## The problem
Lines holding the word "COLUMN" must be located in the listing below and copied.
--*--
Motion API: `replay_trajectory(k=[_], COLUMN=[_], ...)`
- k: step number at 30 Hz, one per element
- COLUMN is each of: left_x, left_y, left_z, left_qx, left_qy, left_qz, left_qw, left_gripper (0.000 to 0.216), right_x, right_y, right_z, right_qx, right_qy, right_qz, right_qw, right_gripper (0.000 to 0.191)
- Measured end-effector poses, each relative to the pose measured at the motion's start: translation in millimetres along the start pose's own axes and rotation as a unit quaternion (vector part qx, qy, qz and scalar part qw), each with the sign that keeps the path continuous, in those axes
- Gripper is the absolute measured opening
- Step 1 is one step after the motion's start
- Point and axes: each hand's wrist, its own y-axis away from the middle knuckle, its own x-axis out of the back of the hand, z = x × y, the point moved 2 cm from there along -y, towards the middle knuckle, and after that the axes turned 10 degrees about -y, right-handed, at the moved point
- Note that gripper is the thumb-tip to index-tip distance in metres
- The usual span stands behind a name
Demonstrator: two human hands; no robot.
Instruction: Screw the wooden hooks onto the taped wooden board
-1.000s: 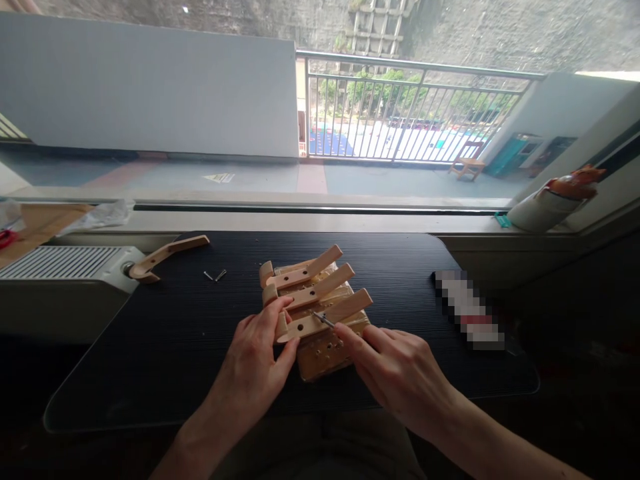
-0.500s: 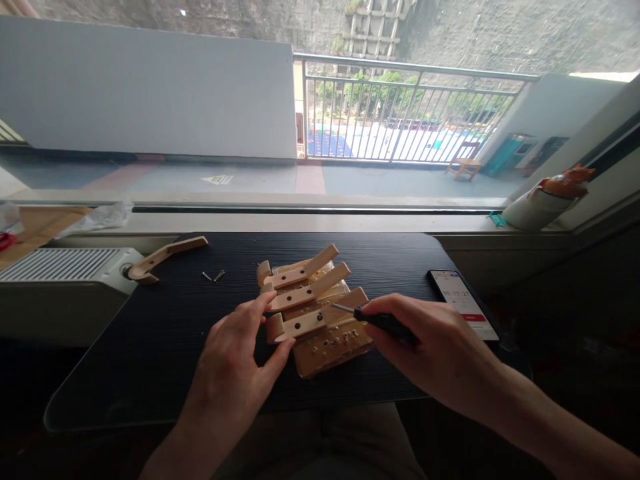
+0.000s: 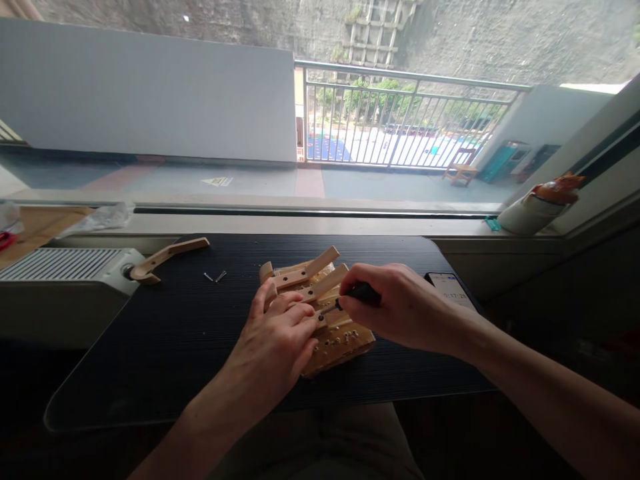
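Observation:
My right hand [image 3: 407, 303] is closed around the dark handle of a screwdriver [image 3: 366, 293]. Its shaft slants down left to a dark screw hole in the nearest wooden hook [image 3: 329, 317]. My left hand [image 3: 273, 337] lies over that hook's left part with bent fingers, holding it down on the wooden board [image 3: 345, 348]. Two similar hooks, a middle one [image 3: 330, 281] and a far one [image 3: 300, 275], lie alongside on the same board. Several small holes or studs dot the board's near part. My fingers hide the left ends of the nearer hooks.
On the black table [image 3: 125, 353], a loose wooden hook [image 3: 173, 251] lies at the left edge beside a white radiator [image 3: 75, 263]. Two screws [image 3: 221, 276] lie near it. A phone [image 3: 450, 285] rests at the right, partly behind my right forearm. A pot [image 3: 527, 212] stands on the windowsill.
My right hand has moved left and up, bringing the screwdriver's tip to the hole in the nearest hook. My left hand has slid right, its fingers now covering that hook's left part.

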Motion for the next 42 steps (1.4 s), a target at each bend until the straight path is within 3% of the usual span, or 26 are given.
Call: replay_trajectory(k=[17, 24, 29, 35, 42], left_x=[6.1, 7.5, 8.8, 11.2, 14.3], left_y=[-13.3, -11.4, -12.7, -16.0, -15.3], left_z=[1.3, -2.4, -2.2, 0.7, 2.3], left_qx=[-0.042, -0.052, -0.047, -0.045, -0.044], left_qy=[0.023, 0.039, 0.021, 0.005, 0.010], left_qz=[-0.052, -0.069, -0.091, -0.098, -0.097], left_qw=[0.997, 0.995, 0.995, 0.994, 0.994], left_gripper=[0.021, 0.018, 0.015, 0.013, 0.013], right_x=[6.9, 21.5, 22.8, 21.1, 28.4], right_y=[-14.0, -31.4, -49.1, -55.2, -54.7], right_z=[-9.1, -17.2, -20.9, -18.1, -24.9], right_qx=[0.031, 0.099, 0.118, 0.093, 0.081], right_qy=[0.049, 0.073, 0.096, 0.105, 0.155], right_qz=[-0.082, -0.232, -0.301, -0.281, -0.269], right_qw=[0.995, 0.965, 0.942, 0.949, 0.947], right_gripper=[0.014, 0.020, 0.021, 0.020, 0.031])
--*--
## Written response
Motion API: `replay_trajectory(k=[_], COLUMN=[_], ...)`
- COLUMN is each of: left_x, left_y, left_z, left_qx, left_qy, left_qz, left_qw, left_gripper (0.000 to 0.216), right_x, right_y, right_z, right_qx, right_qy, right_qz, right_qw, right_gripper (0.000 to 0.191)

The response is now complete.